Task objective
Going through the data below, please show each line containing the string "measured".

═════ Data shown ═════

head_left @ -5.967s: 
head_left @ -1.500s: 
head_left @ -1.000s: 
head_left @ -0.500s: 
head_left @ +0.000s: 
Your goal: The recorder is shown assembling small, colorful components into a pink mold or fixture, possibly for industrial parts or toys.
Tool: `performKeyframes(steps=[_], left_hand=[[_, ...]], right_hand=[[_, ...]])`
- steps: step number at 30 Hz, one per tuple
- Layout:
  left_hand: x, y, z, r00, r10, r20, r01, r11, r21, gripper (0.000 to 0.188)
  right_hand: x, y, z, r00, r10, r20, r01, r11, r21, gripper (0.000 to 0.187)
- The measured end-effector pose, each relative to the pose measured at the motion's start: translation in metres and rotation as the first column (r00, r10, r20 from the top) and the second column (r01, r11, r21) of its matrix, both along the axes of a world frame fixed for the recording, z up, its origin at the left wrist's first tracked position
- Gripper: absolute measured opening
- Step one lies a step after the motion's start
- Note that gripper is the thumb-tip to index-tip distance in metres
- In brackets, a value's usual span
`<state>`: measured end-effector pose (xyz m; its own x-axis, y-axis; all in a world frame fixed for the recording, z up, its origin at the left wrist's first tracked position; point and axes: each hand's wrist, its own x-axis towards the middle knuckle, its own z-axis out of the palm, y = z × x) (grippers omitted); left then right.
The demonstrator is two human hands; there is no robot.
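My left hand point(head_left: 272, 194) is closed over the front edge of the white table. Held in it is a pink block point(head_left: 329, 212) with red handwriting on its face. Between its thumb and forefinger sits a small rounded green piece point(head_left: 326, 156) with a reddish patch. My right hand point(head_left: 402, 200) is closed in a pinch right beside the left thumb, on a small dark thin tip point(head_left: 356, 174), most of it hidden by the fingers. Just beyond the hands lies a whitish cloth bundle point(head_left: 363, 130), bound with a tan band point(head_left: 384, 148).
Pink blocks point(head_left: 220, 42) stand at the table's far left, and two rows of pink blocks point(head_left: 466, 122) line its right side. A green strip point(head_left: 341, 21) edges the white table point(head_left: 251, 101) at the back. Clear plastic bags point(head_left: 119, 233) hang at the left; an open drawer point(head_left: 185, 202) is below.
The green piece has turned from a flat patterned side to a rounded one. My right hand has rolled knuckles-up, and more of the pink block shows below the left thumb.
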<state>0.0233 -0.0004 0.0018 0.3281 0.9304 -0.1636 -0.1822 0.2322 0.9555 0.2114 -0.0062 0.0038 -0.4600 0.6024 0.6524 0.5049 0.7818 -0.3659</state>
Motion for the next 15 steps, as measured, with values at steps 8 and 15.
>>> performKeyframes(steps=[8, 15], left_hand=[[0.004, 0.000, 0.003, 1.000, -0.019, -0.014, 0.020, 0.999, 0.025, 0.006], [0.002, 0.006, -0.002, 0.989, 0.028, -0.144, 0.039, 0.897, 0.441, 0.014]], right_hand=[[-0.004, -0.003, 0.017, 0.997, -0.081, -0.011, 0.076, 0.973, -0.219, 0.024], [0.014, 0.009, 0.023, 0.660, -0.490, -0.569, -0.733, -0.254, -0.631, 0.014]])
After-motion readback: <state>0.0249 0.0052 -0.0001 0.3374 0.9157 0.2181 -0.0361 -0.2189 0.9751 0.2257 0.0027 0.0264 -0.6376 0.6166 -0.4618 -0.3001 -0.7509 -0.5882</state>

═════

Result for this exercise
- The measured end-effector pose, each relative to the pose measured at the motion's start: translation in metres and rotation as the first column (r00, r10, r20 from the top) and the second column (r01, r11, r21) of its matrix, both along the axes of a world frame fixed for the recording, z up, its origin at the left wrist's first tracked position
- Gripper: absolute measured opening
`<state>`: measured end-effector pose (xyz m; its own x-axis, y-axis; all in a world frame fixed for the recording, z up, its origin at the left wrist's first tracked position; point and axes: each hand's wrist, its own x-axis towards the middle knuckle, its own z-axis out of the palm, y = z × x) (grippers omitted); left then right.
Motion for the next 15 steps, as measured, with values at steps 8 and 15.

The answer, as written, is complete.